Git then gives you commit G, between A and M, which you test, and it's
gray. So the state map, as of now is:

A - black
G - gray
M - gray
Z - white

As of now, Git is still looking for the first gray, so it gives you
commit D, between A and G, etc. until you find the first gray.

Once we're done finding the first gray, Git now wants you to find the
first black, so goes back to bisecting between M and Z.

Once all transitions are found, it outputs something like:
<sha1> is the first gray commit
$(git diff-tree --pretty <sha1>)

<sha1_2> is the first white commit
$(git diff-tree --pretty <sha1_2>)

At any point, there could be additional intermediate states that we
find, in which case Git would bisect them.

How does that sound?

Mike

^ permalink raw reply	[flat|nested] 8+ messages in thread

* Re: Is there interest in a n-sect tool?
  2016-01-19  4:57       ` Mike Hommey
@ 2016-01-20 22:05         ` Junio C Hamano
  2016-01-20 22:34           ` Mike Hommey
  0 siblings, 1 reply; 8+ messages in thread
From: Junio C Hamano @ 2016-01-20 22:05 UTC (permalink / raw)
  To: Mike Hommey; +Cc: git

Mike Hommey <mh@glandium.org> writes:

> On Mon, Jan 18, 2016 at 07:54:21PM -0800, Junio C Hamano wrote:
>
>> Hmm, sorry.  For the two-trait example I gave (that can be extended
>> to N-trait), I can sort of see how the UI might look and I can say
>> it might be useful [*1*], but not with this, and especially that you
>> do not necessarily know all the traits whose transition points you
>> might be interested in a-priori--all of that makes the problem
>> definition fuzzy to me, and I cannot imagine what kind of user
>> interaction you would be envisioning to solve what kind of problem,
>> so I cannot even say it is a good idea or a bad idea.
>
> How about something like this:
>
> $ git bisect start
> $ git bisect state black A
> $ git bisect state white Z
>
> Git then gives you commit M to test, between A and Z. Now, you test M,
> and the result is that it's neither black or white, but gray, so you
> would do:
>
> $ git bisect state gray

Is it assumed throughout the bisect session that the only boundary
black touches is with gray (or some other color) and the only
boundaries gray touches are either with black or with white,
i.e. there is no path that goes from black to gray back to black and
then to white?  That is the parallel to the requirement a
bog-standard bisection has (i.e. "one side is all black, once you
cross the boundary to white, remainder is all white").

I just cannot see a realistic use case where that assumption holds
and still you do not know a-priori how many colors there are.

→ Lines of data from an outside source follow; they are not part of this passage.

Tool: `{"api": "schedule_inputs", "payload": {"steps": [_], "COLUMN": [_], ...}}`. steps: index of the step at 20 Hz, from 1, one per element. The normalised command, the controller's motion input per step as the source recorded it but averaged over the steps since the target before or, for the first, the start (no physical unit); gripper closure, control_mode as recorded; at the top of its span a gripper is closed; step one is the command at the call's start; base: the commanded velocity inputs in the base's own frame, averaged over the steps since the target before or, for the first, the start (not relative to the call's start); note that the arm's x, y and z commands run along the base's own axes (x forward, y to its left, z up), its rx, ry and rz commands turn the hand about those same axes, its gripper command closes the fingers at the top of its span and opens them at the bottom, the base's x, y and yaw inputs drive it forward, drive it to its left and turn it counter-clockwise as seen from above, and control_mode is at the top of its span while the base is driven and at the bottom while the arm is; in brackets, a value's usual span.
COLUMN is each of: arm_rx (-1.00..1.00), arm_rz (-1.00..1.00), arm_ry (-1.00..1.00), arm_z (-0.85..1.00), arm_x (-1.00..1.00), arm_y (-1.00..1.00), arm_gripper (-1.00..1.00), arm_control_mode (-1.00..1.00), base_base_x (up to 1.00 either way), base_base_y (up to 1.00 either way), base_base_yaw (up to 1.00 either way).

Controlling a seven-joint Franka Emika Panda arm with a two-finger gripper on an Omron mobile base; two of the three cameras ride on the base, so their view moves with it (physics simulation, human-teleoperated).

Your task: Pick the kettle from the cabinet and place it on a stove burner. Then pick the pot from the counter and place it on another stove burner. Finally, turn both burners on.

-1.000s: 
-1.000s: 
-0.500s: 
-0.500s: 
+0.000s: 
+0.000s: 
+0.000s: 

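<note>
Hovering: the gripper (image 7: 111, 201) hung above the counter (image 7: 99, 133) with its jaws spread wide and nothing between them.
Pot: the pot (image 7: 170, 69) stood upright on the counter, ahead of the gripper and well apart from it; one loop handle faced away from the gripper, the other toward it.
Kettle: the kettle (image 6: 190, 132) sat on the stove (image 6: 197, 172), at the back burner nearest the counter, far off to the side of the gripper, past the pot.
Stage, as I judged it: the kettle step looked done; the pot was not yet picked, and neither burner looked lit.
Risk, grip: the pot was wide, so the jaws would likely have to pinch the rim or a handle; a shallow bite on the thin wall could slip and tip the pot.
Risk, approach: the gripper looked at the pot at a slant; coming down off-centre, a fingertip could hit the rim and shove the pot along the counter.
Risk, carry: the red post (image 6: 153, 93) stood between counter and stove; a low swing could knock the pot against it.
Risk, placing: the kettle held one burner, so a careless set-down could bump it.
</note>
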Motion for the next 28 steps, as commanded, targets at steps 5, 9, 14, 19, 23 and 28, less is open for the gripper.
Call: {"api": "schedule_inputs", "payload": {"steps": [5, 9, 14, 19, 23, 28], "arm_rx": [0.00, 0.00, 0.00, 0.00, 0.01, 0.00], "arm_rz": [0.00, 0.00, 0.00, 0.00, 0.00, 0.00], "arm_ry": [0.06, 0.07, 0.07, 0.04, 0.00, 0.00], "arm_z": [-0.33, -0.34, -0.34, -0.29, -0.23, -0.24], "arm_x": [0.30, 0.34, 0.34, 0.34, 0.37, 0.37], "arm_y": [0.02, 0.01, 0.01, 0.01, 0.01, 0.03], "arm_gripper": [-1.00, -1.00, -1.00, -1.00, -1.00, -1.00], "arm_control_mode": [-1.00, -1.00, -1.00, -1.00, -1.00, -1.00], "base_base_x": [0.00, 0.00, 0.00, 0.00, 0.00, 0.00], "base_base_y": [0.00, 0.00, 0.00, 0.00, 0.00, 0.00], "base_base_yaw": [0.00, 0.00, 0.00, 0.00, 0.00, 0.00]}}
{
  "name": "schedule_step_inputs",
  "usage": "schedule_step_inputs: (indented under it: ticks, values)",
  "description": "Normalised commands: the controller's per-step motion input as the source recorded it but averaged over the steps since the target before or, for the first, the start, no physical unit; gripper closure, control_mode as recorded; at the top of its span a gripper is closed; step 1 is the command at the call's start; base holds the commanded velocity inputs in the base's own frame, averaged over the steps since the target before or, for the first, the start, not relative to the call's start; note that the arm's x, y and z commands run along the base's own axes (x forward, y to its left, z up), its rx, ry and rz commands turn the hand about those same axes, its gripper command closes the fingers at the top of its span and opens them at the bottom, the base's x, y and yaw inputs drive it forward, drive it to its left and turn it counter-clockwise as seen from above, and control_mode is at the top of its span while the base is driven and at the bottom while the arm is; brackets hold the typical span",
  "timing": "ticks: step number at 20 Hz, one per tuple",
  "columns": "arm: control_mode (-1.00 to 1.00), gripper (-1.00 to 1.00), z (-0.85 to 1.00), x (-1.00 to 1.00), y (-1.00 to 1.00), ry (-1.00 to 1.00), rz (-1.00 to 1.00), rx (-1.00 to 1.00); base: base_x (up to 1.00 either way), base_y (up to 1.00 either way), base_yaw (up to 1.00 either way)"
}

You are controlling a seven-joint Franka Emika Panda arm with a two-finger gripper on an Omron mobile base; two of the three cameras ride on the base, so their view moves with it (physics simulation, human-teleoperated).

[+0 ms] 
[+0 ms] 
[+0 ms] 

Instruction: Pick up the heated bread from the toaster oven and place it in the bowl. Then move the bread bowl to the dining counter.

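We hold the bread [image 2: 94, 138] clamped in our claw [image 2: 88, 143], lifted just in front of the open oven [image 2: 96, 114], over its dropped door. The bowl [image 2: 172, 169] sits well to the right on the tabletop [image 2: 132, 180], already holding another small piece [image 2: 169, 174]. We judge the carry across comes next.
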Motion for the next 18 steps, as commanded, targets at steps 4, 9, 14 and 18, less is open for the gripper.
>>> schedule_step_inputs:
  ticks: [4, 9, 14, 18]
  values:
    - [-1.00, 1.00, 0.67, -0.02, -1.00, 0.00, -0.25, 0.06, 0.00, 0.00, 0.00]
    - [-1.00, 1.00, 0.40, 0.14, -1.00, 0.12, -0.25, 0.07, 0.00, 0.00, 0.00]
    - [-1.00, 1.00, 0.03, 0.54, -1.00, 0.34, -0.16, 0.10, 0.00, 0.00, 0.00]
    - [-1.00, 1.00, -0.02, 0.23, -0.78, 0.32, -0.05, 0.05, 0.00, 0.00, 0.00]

If that assmption holds, what you wrote would be a usable interface
and I suspect an implementable one.

^ permalink raw reply	[flat|nested] 8+ messages in thread

* Re: Is there interest in a n-sect tool?
  2016-01-20 22:05         ` Junio C Hamano
@ 2016-01-20 22:34           ` Mike Hommey
  0 siblings, 0 replies; 8+ messages in thread
From: Mike Hommey @ 2016-01-20 22:34 UTC (permalink / raw)
  To: Junio C Hamano; +Cc: git

On Wed, Jan 20, 2016 at 02:05:22PM -0800, Junio C Hamano wrote:
> Mike Hommey <mh@glandium.org> writes:
> 
> > On Mon, Jan 18, 2016 at 07:54:21PM -0800, Junio C Hamano wrote:
> >
> >> Hmm, sorry.  For the two-trait example I gave (that can be extended
> >> to N-trait), I can sort of see how the UI might look and I can say
> >> it might be useful [*1*], but not with this, and especially that you
> >> do not necessarily know all the traits whose transition points you
> >> might be interested in a-priori--all of that makes the problem
> >> definition fuzzy to me, and I cannot imagine what kind of user
> >> interaction you would be envisioning to solve what kind of problem,
> >> so I cannot even say it is a good idea or a bad idea.
> >
> > How about something like this:
> >
> > $ git bisect start
> > $ git bisect state black A
> > $ git bisect state white Z
> >
> > Git then gives you commit M to test, between A and Z. Now, you test M,
> > and the result is that it's neither black or white, but gray, so you
> > would do:
> >
> > $ git bisect state gray
> 
> Is it assumed throughout the bisect session that the only boundary
> black touches is with gray (or some other color) and the only
> boundaries gray touches are either with black or with white,
> i.e. there is no path that goes from black to gray back to black and
> then to white?  That is the parallel to the requirement a
> bog-standard bisection has (i.e. "one side is all black, once you
> cross the boundary to white, remainder is all white").
> 
> I just cannot see a realistic use case where that assumption holds
> and still you do not know a-priori how many colors there are.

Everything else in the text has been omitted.